(DATA BELOW)

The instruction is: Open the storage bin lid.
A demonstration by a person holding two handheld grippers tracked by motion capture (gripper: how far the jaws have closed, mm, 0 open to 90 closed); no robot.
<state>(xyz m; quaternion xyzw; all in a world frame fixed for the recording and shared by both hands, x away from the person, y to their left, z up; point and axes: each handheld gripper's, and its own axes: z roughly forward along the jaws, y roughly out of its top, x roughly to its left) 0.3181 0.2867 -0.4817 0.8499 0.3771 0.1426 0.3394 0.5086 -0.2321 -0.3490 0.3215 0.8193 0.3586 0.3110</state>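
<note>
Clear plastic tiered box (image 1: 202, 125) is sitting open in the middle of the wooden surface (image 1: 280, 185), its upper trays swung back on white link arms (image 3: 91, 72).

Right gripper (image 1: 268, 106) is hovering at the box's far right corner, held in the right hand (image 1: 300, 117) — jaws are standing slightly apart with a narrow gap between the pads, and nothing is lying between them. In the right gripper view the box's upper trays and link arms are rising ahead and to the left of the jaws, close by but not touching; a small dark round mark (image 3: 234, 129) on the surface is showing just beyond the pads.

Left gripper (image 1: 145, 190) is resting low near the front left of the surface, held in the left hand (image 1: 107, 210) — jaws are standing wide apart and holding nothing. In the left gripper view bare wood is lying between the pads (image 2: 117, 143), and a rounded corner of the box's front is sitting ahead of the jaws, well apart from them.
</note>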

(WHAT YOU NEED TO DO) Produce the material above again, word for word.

(EXERCISE OUTPUT)
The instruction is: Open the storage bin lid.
A demonstration by a person holding two handheld grippers tracked by motion capture (gripper: how far the jaws have closed, mm, 0 open to 90 closed); no robot.
<state>(xyz m; quaternion xyzw; all in a world frame fixed for the recording and shared by both hands, x away from the person, y to their left, z up; point and axes: each handheld gripper's, and its own axes: z roughly forward along the jaws, y roughly out of its top, x roughly to its left) 0.3181 0.2867 -0.4817 0.8499 0.3771 0.1426 0.3394 0.5086 -0.2321 -0.3490 0.3215 0.8193 0.3586 0.3110</state>
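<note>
Clear plastic tiered box (image 1: 202, 125) is sitting open in the middle of the wooden surface (image 1: 280, 185), its upper trays swung back on white link arms (image 3: 91, 72).

Right gripper (image 1: 268, 106) is hovering at the box's far right corner, held in the right hand (image 1: 300, 117) — jaws are standing slightly apart with a narrow gap between the pads, and nothing is lying between them. In the right gripper view the box's upper trays and link arms are rising ahead and to the left of the jaws, close by but not touching; a small dark round mark (image 3: 234, 129) on the surface is showing just beyond the pads.

Left gripper (image 1: 145, 190) is resting low near the front left of the surface, held in the left hand (image 1: 107, 210) — jaws are standing wide apart and holding nothing. In the left gripper view bare wood is lying between the pads (image 2: 117, 143), and a rounded corner of the box's front is sitting ahead of the jaws, well apart from them.
</note>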

Nothing further is needed for the answer.